Archive for the 'Marketing Takeaways' Category

Six-Step SEO Audit

Thursday, May 10th, 2012

Great post from HubSpot.

Takeaway for marketers: Like Nike says, just do it.

Invoice Idiocy

Saturday, April 28th, 2012

This is a scan of an actual invoice I received this week for a subscription to a magazine called Birds & Blooms.

The subscription costs $12.98 and as you can plainly see by the invoice, there’s a bonus included: home delivery.

Whoopee! I don’t have to drive to Harlan, Iowa every month to pick up my magazine! They’ll actually deliver it to my home! What a great concept!

Takeaway for marketers: Don’t try and puff up your value proposition with nonsense. It make you look like a complete idiot.

Online Marketing Lunacy Watch

Thursday, April 26th, 2012

This is simply not okay.

Takeaway for marketers: If you’re hiring or not hiring someone solely because of their Klout score, you’re a moron.

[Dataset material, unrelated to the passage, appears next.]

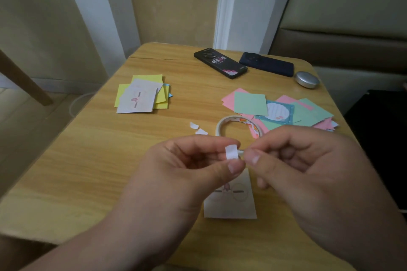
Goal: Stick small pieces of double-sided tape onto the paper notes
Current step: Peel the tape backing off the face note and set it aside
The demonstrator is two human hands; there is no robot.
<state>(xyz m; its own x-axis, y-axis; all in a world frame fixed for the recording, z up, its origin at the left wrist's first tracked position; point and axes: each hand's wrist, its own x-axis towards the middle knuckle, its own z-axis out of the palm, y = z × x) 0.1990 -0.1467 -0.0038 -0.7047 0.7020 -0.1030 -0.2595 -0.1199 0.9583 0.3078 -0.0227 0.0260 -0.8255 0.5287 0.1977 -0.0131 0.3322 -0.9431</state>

Crisis Management: Not As Easy As All That

Sunday, April 22nd, 2012

Over on business2community, Melissa Agnes seems to be in crisis mode. The site is packed with tons of new posts from Melissa, including How To Empower Your Employees For A Social Media Crisis, The Makings of a Great Social Media Crisis Plan, part 1: Boingo, The Makings of a Great Social Media Crisis Plan, part 2: The Red Cross, and 25 Tips to Overcoming a Social Media Crisis. There’s a lot of good reading there.

As with so many things, though, from developing marketing plans to customer service issues to — well, pretty much anything else in business (or even life, for that matter), there’s a disconnect between the ideal on paper and real-world reality.

For example, take a look at those 25 tips. Tip 1 is “Speak! Don’t stay silent,” tip 4 is “Respond to each comment and complaint” and tip 11 is “Respond in real-time.” Meanwhile, tips 7 and 8 are “Get all the facts before you release your official statement” and “Release a detailed official statement.”

In larger companies, especially, tips 1, 4 and 11 are in direct conflict with tips 7 and 8. Yes, companies and employees want to respond to each comment and complaint, but in the context of a genuine crisis where every comments page is a minefield of legal issues, every comment is an official statement — and getting all the facts before making an official statement can sometimes be a long and arduous process … which makes that tip 11 pretty difficult to stick to.

Tip 19 raises another interesting issue. It says, “Give your advocates the opportunity to come to your defense.” Which makes sense, of course, but do those advocates understand tip 20, “Know which negative comments are not worth engaging with”? Maybe not, so when those advocates come to your defense, the result might be a pissing contest that does more harm than good. Or consider this: Maybe the very process of giving your advocates the opportunity to come to your defense raises a whole new crisis: “Why does Company X need to have their advocates doing their dirty work for them?!”

I guess my bottom line here is that these sorts of tips and case studies make for interesting reading, but every crisis is completely and utterly unique, and therefore requires a completely and utterly unique set of social media responses on the part of the company. Are there lessons we can learn from Boingo and The Red Cross and others? Sure. But when crisis comes knocking at our own doors, we need to take the unique nature of our business into account while responding in ways that are both appropriate to the dynamics of social media generally, and protective of the unique nature of the business specifically.

Takeaway for marketers: In crisis communications, perhaps more so than any other communications discipline, one size definitely does not fit all.

Okay, This Is Just Appalling

Tuesday, April 17th, 2012

According to this blog post, which is reporting on a survey of 1 million small business websites by SMB DigitalScape, 6 out of 10 small business websites in the U.S. are missing either a local or toll-free telephone number on the home page to contact the business and nearly 3 in 4 lack an email link on their home page for consumers to contact the business.

Those have to be two of the most appalling statistics I’ve seen in a long, long time.

Takeaway for marketers: If you have to ask why, you need to find a new job.